負責維持秩序的信徒立刻沖上前想把他拉開,但教主對他們揮了揮手,說:
“今天是他們一家的大喜之日,給他們一家人交流的空間吧。”
母親感激地看向教主,隨后向羅若山遞來欣慰的目光:
“若山,我本以為你已經不可救藥,沒想到你還是來參加儀式了。”
“你姐姐知道了一定很欣慰吧,我們一家人終于齊心了。”
“所以你們打算讓姐姐嫁給誰?”
羅若山看向新走入地下室的一眾黑幫,難以置信地問道:
“難道你要把姐姐嫁給黑幫?”
“不是一般的黑幫,是非常厲害的黑幫。”妹妹解釋道。
“對方可是非常非常厲害的,有很多忠心的手下,有高級的義體,有私人的豪宅,還是很厲害的義體黑客。”

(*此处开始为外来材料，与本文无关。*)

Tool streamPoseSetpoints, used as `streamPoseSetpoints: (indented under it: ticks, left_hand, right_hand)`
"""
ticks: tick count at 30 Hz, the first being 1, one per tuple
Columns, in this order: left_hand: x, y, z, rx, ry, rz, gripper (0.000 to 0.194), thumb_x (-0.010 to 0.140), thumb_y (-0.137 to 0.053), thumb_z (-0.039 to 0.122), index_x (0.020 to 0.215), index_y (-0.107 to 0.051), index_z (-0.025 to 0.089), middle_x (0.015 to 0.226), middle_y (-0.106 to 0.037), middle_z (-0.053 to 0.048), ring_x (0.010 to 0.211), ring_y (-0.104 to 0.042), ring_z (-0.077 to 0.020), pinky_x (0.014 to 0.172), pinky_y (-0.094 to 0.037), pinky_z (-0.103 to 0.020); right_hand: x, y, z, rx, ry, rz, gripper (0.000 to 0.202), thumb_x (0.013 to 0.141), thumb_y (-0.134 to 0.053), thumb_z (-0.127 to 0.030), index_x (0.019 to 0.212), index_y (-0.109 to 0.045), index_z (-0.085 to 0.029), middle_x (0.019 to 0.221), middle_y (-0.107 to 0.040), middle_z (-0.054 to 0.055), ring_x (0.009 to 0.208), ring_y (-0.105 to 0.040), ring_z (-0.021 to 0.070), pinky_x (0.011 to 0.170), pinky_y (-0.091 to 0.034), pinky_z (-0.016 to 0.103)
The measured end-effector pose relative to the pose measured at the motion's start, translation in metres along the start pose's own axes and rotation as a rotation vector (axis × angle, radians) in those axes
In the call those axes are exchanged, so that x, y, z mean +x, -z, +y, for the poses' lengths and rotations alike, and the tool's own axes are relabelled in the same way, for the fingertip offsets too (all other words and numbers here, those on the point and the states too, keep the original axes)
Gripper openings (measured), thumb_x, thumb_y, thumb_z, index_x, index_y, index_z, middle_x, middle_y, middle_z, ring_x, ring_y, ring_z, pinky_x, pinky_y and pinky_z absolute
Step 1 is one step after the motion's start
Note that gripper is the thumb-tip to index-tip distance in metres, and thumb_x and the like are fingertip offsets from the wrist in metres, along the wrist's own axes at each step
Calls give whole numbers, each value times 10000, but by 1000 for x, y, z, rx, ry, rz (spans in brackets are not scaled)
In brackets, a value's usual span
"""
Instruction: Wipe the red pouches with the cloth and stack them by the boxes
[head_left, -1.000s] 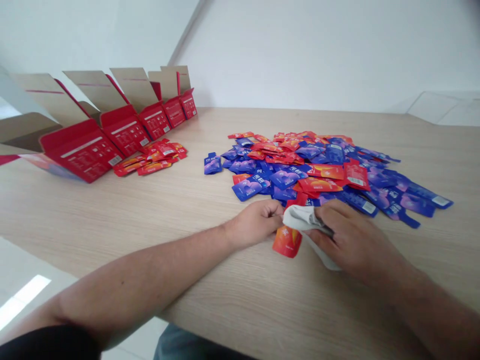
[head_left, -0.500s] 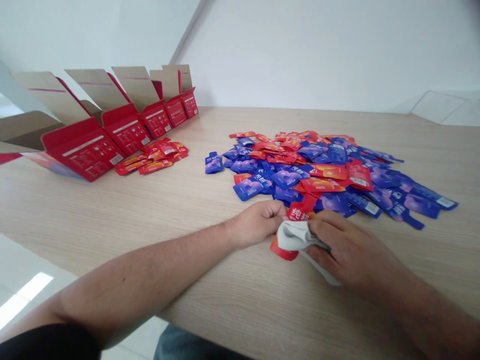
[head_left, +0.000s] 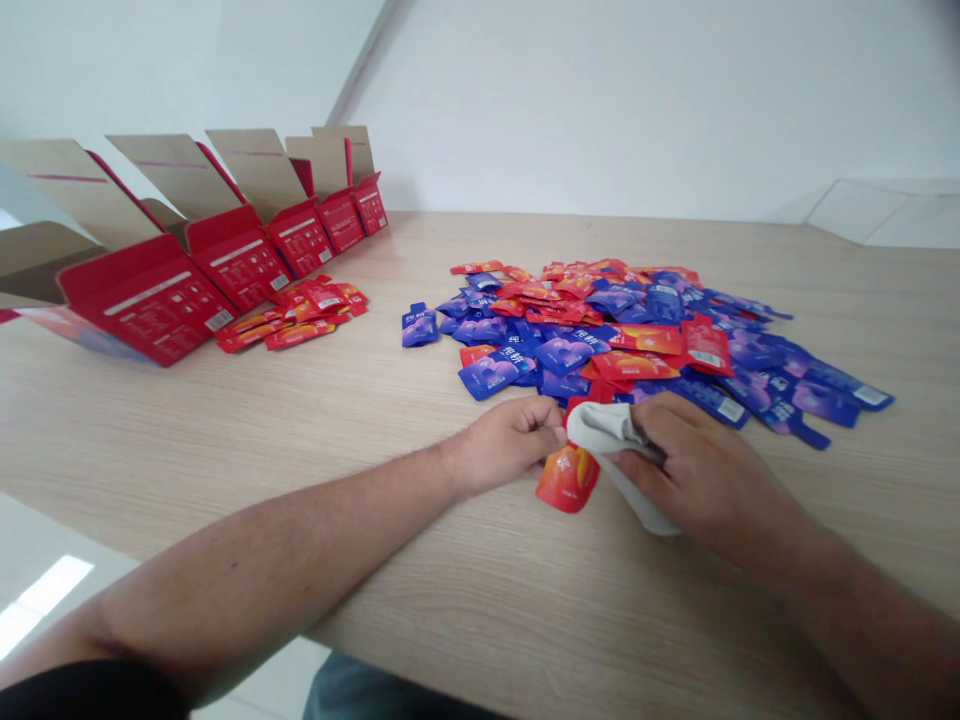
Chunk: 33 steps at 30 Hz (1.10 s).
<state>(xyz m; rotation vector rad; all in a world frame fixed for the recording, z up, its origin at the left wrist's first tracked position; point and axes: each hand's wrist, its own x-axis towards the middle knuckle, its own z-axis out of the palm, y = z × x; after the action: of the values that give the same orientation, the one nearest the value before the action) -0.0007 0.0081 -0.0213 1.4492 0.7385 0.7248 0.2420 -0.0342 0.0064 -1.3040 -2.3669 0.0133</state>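
Pinched in my left hand (head_left: 506,445) is the edge of a red-orange sachet (head_left: 568,480), held above the table near its front. My right hand (head_left: 694,470) grips a pale grey cloth (head_left: 607,432), whose folded end lies over the upper part of the sachet. The cloth's lower end hangs down beneath my right fingers. Just beyond both hands spreads a large pile of blue sachets (head_left: 495,368) and red sachets (head_left: 645,338).
Several red boxes (head_left: 154,300) with raised flaps stand in a row at the left. A small heap of red sachets (head_left: 307,310) lies beside them. One blue sachet (head_left: 418,325) sits left of the pile on the wooden table (head_left: 360,400).
The cloth has moved up over the sachet from its middle to its upper part, so more of the sachet's orange front shows. The view has shifted slightly.
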Motion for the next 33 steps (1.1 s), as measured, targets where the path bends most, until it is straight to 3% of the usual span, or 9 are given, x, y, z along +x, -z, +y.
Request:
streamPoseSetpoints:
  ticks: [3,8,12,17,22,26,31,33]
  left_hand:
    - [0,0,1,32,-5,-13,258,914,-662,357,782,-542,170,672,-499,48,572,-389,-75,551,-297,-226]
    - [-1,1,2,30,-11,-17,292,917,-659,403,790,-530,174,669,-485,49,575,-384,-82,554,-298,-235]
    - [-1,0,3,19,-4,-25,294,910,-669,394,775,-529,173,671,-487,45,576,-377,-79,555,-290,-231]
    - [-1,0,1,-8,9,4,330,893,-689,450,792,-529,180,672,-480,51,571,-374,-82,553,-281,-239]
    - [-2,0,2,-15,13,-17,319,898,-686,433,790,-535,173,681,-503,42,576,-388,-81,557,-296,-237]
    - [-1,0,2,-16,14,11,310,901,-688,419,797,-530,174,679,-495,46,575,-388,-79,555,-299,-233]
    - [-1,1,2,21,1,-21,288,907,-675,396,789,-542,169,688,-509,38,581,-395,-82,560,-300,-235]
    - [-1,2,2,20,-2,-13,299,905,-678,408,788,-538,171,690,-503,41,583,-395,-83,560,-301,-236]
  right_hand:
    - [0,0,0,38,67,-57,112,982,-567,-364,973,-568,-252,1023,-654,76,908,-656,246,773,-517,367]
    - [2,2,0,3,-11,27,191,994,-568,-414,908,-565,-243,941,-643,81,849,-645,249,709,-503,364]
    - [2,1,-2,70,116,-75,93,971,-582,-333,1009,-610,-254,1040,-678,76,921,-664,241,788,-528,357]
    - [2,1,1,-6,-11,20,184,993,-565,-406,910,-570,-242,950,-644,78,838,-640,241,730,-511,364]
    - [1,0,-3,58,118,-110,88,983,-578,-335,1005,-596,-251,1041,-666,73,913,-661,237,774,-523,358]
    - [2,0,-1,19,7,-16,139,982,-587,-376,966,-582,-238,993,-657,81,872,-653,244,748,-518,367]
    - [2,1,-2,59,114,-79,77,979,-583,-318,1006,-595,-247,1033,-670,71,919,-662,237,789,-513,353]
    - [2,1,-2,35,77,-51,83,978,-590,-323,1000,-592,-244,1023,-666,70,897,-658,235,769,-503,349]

“那也是黑幫!”羅若山剛說出這句話,臉頰上便傳來一陣火辣辣的疼痛。
回過神來,他已經被一個不知何時靠近的黑幫抽倒在地。
好痛。
臉也痛,身體也痛,腦袋更是像有蟲子在里面打洞。
這個黑幫肯定安裝了義體,不然沒道理這么快。
好。。。。。。可怕。
那名黑幫輕蔑地看了他一眼,連一句羞辱的話都沒對他說。
黑幫越過地上的羅若山,走上高臺對教主低聲說道:
“你怎么搞的,說好給大哥安排婚事,怎么連女方的家屬都沒搞定。”
“迷途的羔羊總會做出愚昧之舉。”教主神神叨叨地說。
“算了,反正也只是告慰大哥的在天之靈,能找來那家咖啡店的女仆已經足夠了。”
那名黑幫說服了自己,隨后低聲念叨著:
“蝮蛇大哥,你就安心的去吧。”
“破骨我滿足了你生前最后的愿望,給你找了那家店的女仆給你當地下的老婆。”
嘴上雖然這么說,但破骨此行的目的卻并沒有這么單純。
給蝮蛇配一樁冥婚只是表面上的借口,他真正的目的是和贈禮教搭上線。
蝮蛇死后,同組的弟兄都在爭這缺出來的位置,破骨也只是競爭者之一。
可若是得到了贈禮教——蝮蛇生前最大合作伙伴的支持,那他離成功也不遠了。
因為離高臺很近,地上的羅若山聽到了兩人間的所有對話。
也因此知道了姐姐接下來的命運。
姐姐會死。
贈禮教沒有寬容到讓活人嫁給死人后留活人一命。
羅若山只覺得此刻已經失去了所有的希望。
他本來以為就算贈禮教綁走了姐姐,也不至于這么快露出獠牙。
他本來以為自己只用應付幾個信徒,趁他們不注意就能把姐姐偷走。
可現在不僅整個贈禮教都聚集在此處,就連黑幫都加入了,許亭大姐頭來了也肯定沒辦法的。。。。。。
“既然你對贈禮教有那么多不滿,那就趕緊行動起來。”
絕望中,他忽然聽到了命令。
來自那雙紅色眼睛的命令。
他機械地站起,瞳孔中只剩下了虛無。
拿出玻璃珠,放在嘴中,咬碎,將剩下的一半扔出。
下一刻,槍聲便自上方奏響,闖入他的耳中,宛如神啟。